Set down the lines of the data exactly, starting at the first and stopping after the line containing "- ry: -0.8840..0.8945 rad".

START Data for review

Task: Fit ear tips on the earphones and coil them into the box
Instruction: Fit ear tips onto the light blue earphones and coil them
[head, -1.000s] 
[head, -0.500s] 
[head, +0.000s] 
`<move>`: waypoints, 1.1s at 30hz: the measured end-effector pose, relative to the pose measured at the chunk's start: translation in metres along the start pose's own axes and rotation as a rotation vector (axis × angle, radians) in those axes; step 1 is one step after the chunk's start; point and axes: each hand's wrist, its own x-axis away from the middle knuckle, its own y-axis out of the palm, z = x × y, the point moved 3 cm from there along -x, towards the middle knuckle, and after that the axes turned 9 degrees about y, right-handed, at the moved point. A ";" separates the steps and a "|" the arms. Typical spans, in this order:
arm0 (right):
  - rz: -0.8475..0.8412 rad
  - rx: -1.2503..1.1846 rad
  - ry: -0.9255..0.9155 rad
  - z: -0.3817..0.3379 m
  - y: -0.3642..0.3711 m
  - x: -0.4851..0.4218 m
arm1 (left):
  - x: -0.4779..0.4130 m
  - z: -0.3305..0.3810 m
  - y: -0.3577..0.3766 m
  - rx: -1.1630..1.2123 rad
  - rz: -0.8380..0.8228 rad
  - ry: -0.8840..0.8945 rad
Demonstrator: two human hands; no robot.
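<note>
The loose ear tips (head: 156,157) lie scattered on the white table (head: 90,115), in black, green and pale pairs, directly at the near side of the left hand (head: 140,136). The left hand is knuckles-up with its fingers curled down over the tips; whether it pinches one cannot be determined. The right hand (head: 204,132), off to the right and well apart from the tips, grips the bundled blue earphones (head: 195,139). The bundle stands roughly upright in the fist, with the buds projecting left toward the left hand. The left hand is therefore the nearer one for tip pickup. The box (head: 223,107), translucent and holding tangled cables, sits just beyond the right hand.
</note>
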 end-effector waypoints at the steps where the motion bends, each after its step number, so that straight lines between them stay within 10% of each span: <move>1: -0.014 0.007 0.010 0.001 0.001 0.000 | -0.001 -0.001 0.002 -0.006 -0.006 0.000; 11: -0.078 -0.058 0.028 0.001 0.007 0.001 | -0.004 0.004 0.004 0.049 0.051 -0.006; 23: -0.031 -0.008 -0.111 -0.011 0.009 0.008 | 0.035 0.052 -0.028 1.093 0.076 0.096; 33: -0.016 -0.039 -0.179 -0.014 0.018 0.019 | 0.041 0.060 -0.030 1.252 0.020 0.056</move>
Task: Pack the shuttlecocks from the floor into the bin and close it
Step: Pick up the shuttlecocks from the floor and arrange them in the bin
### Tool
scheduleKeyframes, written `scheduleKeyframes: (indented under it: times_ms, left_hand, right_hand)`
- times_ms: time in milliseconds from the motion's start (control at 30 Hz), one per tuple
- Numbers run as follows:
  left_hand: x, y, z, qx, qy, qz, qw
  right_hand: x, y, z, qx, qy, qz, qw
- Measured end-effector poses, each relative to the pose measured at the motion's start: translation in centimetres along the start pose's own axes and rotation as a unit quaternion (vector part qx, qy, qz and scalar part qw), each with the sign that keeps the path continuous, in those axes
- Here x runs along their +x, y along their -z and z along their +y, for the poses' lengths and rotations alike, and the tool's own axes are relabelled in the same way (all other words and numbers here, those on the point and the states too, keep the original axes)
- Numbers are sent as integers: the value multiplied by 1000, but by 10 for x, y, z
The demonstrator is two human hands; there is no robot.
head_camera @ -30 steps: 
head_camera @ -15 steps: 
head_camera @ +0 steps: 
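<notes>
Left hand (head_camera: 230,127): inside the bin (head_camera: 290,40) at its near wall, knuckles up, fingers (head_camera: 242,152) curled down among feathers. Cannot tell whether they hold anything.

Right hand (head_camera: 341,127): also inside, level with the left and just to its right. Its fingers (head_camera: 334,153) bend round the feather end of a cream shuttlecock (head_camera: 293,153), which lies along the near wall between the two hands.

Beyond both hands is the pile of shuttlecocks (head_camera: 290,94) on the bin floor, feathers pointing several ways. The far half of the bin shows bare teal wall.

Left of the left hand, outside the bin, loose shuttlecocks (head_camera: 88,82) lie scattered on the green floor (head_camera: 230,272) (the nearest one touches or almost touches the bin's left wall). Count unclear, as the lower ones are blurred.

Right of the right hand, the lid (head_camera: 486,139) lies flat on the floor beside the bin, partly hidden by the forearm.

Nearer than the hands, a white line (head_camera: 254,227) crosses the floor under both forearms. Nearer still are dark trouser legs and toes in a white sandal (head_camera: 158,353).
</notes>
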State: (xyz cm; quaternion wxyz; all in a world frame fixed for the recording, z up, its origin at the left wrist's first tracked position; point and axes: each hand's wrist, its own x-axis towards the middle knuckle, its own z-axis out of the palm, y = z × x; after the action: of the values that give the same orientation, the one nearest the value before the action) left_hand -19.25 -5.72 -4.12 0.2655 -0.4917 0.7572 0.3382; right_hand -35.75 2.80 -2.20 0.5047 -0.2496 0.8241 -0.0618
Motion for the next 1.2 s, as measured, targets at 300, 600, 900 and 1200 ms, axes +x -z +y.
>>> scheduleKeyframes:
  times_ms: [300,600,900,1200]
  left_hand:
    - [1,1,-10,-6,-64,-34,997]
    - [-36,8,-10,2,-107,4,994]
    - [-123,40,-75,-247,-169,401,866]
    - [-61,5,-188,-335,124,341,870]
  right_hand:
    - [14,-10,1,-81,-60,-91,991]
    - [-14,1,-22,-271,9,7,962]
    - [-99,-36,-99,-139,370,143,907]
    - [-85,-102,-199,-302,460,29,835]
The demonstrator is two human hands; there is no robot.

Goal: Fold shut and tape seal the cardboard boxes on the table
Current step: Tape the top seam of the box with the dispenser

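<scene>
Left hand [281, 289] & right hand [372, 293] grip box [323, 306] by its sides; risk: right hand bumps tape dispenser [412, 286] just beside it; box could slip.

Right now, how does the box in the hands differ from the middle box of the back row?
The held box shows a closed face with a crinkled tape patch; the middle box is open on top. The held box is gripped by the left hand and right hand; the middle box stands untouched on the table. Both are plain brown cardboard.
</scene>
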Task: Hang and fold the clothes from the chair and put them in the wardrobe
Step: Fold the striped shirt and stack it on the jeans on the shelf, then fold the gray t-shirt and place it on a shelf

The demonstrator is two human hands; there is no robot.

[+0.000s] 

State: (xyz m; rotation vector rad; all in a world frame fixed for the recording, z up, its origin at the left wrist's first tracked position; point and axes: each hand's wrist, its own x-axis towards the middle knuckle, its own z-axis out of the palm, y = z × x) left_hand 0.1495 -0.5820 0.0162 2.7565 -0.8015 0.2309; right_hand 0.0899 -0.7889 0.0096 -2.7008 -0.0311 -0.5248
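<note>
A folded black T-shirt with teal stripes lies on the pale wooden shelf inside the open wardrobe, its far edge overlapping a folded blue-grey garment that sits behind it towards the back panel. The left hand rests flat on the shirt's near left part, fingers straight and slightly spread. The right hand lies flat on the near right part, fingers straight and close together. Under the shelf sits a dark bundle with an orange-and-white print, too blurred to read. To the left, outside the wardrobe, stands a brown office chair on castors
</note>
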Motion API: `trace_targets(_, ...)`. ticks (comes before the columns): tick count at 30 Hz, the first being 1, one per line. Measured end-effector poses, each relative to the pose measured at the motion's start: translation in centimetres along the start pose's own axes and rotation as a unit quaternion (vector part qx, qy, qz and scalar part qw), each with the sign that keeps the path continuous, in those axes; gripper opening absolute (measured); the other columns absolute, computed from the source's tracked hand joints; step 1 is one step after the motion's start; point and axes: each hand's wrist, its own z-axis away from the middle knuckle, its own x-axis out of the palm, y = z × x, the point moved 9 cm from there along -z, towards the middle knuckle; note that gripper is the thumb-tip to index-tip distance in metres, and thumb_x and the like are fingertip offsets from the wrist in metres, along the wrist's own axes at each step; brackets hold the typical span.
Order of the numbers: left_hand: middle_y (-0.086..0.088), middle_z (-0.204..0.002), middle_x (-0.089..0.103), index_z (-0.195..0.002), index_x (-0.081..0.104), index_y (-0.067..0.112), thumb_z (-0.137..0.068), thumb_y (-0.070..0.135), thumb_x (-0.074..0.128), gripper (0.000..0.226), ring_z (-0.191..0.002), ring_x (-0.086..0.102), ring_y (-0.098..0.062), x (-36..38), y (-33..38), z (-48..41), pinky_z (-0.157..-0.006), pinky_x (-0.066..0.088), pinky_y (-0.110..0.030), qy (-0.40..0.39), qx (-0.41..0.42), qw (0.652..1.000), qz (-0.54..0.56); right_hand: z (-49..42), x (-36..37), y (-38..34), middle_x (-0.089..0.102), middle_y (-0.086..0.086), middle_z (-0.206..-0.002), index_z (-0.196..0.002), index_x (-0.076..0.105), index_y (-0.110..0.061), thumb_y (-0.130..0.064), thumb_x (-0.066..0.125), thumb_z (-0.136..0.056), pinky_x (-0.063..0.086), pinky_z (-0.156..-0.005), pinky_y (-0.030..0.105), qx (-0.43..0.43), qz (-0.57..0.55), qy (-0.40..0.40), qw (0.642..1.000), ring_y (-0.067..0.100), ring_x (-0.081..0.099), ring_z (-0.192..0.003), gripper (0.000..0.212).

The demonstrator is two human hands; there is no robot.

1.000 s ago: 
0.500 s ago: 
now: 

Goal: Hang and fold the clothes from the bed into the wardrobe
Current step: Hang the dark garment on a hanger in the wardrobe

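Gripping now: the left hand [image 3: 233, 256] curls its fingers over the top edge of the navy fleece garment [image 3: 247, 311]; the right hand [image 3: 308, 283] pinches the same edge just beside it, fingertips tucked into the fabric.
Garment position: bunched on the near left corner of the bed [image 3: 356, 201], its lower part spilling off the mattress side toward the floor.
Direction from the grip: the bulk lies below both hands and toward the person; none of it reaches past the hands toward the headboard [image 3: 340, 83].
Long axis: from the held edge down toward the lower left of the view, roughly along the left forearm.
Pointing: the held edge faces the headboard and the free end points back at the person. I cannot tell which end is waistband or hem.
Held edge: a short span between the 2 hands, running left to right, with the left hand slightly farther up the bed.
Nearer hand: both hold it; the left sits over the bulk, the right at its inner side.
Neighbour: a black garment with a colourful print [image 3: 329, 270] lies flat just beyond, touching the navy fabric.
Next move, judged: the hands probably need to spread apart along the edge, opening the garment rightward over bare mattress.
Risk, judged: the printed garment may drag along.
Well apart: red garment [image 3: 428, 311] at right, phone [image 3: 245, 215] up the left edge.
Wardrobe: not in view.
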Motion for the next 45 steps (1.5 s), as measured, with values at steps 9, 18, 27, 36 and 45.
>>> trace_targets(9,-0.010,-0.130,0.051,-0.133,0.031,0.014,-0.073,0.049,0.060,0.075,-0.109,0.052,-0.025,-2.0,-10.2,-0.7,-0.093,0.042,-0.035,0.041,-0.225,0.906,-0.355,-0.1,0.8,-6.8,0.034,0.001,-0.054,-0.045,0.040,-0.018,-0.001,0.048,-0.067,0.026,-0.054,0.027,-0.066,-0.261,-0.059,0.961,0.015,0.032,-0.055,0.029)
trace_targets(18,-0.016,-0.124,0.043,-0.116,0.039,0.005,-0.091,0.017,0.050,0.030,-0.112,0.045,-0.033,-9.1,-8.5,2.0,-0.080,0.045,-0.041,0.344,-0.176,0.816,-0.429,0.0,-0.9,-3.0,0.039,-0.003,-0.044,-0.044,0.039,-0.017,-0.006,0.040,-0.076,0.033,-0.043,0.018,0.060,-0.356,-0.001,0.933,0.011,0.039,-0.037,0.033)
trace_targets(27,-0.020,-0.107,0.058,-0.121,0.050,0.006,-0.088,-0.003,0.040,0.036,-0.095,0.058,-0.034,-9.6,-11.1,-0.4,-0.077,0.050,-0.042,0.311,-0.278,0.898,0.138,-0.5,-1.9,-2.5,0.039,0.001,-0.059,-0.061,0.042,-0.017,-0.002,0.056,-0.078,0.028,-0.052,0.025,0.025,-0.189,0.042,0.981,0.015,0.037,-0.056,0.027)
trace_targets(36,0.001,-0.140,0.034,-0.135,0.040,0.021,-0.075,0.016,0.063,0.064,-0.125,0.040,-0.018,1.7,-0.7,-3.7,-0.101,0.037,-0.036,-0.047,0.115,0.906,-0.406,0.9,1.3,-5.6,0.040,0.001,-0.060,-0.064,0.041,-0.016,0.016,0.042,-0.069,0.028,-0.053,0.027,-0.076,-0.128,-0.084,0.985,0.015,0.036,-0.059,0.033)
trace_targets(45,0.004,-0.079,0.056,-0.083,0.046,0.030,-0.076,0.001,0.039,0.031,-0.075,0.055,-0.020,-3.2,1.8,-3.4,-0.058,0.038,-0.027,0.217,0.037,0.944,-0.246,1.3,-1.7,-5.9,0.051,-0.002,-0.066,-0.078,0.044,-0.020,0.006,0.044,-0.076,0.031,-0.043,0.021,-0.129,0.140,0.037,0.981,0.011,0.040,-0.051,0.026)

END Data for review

-- Problem solution --
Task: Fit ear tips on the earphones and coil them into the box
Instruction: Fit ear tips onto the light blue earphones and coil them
[head, -1.000s] 
[head, -0.500s] 
[head, +0.000s] 
`<move>`: waypoints, 1.1s at 30hz: the measured end-effector pose, relative to the pose measured at the chunk's start: translation in metres along the start pose's own axes and rotation as a rotation vector (axis × angle, radians) in those axes; step 1 is one step after the chunk's start; point and axes: each hand's wrist, its own x-axis away from the middle knuckle, its own y-axis out of the palm, z = x × y, the point moved 3 cm from there along -x, towards the middle knuckle, and after that the axes turned 9 degrees about y, right-handed, at the moved point. A ";" separates the steps and a "|" the arms. Typical spans, in this order:
arm0 (right):
  - rz: -0.8475..0.8412 rad
  - rx: -1.2503..1.1846 rad
  - ry: -0.9255..0.9155 rad
  - z: -0.3817..0.3379 m
  - y: -0.3642..0.3711 m
  - x: -0.4851..0.4218 m
arm1 (left):
  - x: -0.4779..0.4130 m
  - z: -0.3305..0.3810 m
  - y: -0.3577..0.3766 m
  - rx: -1.1630..1.2123 rad
  - rz: -0.8380..0.8228 rad
  - ry: -0.8840..0.8945 rad

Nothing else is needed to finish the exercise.